Problem to work on
Please work out how many lines below contain the word "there", and reply with only that number.

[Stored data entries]
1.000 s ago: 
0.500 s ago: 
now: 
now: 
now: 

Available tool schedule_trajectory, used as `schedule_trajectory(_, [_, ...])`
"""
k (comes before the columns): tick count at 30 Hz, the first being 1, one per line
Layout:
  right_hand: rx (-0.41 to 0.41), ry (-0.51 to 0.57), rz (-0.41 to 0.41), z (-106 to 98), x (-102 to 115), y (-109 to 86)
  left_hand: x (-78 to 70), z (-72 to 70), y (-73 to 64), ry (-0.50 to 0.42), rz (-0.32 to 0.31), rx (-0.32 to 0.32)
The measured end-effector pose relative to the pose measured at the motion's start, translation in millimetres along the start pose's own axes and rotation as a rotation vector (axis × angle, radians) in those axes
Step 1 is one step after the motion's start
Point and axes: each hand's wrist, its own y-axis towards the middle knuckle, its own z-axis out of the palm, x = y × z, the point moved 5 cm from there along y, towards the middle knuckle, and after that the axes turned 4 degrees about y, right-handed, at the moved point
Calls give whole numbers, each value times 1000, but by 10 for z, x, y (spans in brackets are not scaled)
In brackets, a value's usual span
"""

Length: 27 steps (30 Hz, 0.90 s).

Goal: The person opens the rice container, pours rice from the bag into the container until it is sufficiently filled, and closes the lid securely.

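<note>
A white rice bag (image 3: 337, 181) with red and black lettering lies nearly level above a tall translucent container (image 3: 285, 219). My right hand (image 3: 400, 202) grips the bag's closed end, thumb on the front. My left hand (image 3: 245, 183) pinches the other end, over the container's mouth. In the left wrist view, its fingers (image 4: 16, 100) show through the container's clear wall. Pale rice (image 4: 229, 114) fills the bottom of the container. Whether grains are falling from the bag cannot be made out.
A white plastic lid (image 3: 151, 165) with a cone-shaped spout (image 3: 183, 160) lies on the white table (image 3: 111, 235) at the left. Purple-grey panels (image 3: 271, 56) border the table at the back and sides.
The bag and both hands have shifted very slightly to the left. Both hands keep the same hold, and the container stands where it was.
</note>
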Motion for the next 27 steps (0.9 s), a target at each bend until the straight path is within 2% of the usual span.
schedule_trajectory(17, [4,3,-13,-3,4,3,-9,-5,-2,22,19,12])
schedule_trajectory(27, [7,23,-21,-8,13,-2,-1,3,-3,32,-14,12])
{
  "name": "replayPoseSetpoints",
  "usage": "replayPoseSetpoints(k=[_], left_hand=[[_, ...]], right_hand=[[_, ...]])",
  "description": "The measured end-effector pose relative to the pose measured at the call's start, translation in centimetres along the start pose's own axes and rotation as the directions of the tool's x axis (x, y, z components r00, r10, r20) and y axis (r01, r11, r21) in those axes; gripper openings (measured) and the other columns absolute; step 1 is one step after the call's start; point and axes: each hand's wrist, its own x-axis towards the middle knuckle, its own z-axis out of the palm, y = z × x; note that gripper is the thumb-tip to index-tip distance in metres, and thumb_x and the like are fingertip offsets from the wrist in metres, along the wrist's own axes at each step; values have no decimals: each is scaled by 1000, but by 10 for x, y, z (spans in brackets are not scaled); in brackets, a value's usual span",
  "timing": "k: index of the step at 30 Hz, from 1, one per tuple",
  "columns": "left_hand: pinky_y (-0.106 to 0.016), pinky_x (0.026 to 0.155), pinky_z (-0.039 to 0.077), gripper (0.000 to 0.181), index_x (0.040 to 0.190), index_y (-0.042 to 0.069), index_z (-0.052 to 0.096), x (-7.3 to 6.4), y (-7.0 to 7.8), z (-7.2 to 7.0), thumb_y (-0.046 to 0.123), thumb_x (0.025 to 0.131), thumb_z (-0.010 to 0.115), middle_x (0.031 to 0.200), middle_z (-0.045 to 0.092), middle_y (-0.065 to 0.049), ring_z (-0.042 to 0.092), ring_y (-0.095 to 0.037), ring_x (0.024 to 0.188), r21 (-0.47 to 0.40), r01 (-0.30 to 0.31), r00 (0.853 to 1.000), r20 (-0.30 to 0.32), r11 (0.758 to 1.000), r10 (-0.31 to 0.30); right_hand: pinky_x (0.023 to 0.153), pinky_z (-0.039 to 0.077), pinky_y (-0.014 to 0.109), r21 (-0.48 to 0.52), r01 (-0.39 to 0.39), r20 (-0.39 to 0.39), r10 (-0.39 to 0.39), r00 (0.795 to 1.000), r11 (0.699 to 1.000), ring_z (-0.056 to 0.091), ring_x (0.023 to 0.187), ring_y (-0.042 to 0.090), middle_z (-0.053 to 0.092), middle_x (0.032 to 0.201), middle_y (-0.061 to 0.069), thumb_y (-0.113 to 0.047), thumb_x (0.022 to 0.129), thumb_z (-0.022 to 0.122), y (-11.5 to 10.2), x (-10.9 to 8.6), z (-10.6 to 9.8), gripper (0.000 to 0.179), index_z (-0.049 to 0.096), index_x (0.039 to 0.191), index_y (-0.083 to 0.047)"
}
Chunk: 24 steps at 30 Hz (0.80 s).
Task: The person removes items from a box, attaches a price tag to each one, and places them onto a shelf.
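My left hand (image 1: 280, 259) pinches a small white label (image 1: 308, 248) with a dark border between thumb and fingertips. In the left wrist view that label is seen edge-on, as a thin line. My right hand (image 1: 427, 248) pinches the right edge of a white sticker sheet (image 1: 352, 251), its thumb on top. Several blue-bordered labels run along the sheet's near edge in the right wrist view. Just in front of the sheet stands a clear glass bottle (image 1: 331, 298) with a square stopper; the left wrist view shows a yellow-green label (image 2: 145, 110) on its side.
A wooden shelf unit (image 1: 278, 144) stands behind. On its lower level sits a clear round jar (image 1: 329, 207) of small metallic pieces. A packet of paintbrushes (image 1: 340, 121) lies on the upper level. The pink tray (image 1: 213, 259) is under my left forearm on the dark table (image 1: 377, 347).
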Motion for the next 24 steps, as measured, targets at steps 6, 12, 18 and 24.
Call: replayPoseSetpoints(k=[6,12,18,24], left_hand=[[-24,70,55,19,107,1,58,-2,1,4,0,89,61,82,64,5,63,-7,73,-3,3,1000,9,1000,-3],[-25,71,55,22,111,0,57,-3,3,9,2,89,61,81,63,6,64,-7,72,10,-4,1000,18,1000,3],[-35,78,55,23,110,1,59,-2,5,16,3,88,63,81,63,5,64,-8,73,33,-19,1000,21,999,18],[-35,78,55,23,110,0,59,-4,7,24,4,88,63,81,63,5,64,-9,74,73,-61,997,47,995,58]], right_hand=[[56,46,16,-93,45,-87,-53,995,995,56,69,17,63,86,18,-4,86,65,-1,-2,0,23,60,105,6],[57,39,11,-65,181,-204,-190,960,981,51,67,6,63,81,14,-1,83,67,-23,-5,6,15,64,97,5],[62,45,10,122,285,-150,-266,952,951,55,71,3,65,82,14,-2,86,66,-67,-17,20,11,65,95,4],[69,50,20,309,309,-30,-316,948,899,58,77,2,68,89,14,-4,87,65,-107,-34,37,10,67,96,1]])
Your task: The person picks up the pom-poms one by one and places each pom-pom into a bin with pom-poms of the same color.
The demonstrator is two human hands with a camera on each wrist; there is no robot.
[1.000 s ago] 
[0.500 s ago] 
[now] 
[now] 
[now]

Output for this exercise
2